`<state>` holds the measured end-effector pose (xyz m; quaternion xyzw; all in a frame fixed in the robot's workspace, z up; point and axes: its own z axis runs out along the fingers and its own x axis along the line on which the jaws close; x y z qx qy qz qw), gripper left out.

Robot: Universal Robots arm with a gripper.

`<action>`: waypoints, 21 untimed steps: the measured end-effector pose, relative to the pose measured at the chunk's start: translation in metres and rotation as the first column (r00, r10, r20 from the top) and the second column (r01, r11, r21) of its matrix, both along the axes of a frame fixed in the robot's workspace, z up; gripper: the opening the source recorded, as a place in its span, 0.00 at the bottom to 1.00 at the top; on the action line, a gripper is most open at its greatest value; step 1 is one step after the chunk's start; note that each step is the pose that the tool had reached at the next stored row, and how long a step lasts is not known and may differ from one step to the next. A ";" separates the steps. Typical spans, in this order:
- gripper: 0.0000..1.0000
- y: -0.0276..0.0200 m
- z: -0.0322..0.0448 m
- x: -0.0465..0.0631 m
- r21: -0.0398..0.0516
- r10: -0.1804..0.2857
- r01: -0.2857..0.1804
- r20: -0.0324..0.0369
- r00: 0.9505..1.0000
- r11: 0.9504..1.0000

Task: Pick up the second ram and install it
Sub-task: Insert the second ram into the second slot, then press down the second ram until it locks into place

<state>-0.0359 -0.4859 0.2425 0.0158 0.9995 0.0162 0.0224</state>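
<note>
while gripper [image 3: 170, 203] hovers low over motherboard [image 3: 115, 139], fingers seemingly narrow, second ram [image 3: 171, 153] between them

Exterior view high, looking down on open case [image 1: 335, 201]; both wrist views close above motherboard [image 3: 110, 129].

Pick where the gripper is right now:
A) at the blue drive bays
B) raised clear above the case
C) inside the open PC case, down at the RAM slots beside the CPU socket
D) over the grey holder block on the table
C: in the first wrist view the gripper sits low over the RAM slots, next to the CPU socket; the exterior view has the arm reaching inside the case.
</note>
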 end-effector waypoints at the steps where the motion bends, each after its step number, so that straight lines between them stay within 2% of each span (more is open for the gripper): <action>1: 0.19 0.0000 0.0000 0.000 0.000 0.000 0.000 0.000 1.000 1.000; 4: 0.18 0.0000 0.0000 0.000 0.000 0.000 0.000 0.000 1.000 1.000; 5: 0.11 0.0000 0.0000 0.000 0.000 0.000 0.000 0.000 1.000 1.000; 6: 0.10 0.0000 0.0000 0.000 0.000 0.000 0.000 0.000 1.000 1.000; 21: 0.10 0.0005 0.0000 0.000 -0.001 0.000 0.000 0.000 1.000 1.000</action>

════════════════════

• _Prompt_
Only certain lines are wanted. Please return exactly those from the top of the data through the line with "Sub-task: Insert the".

• _The completed task_
`<state>` holds the measured end-effector pose (xyz m; quaternion xyzw; all in a frame fixed in the robot's workspace, z up; point and axes: its own z axis runs out along the fingers and its own x axis along the line on which the jaws close; x y z qx qy qz qw), gripper left out.

Robot: Universal Robots arm with a gripper.

`<action>`: waypoints, 21 untimed steps: the measured end-effector pose, relative to the pose measured at the chunk's start: translation in metres and rotation as the first column (r00, r10, r20 from the top) and the second column (r01, r11, r21) of its matrix, both along the axes of a frame fixed in the robot's workspace, z up; gripper: the opening the source recorded, as a place in its span, 0.00 at the bottom to 1.00 at the top; on the action line, a gripper is most open at its greatest value; step 1 is one step after the chunk's start; note that each step is the pose that the tool had reached at the next stored row, and how long a step lasts is not known and may differ from one step to the next. A ";" separates the steps. Typical spans, in this order:
- gripper: 0.0000..1.0000
- y: -0.0276..0.0200 m
- z: -0.0322..0.0448 m
- x: -0.0465..0.0631 m
- r21: -0.0398..0.0516
- r10: -0.1804..0.2857
- r01: -0.2857..0.1804
- r20: -0.0324..0.0369
- r00: 0.9505..1.0000
- r11: 0.9504..1.0000

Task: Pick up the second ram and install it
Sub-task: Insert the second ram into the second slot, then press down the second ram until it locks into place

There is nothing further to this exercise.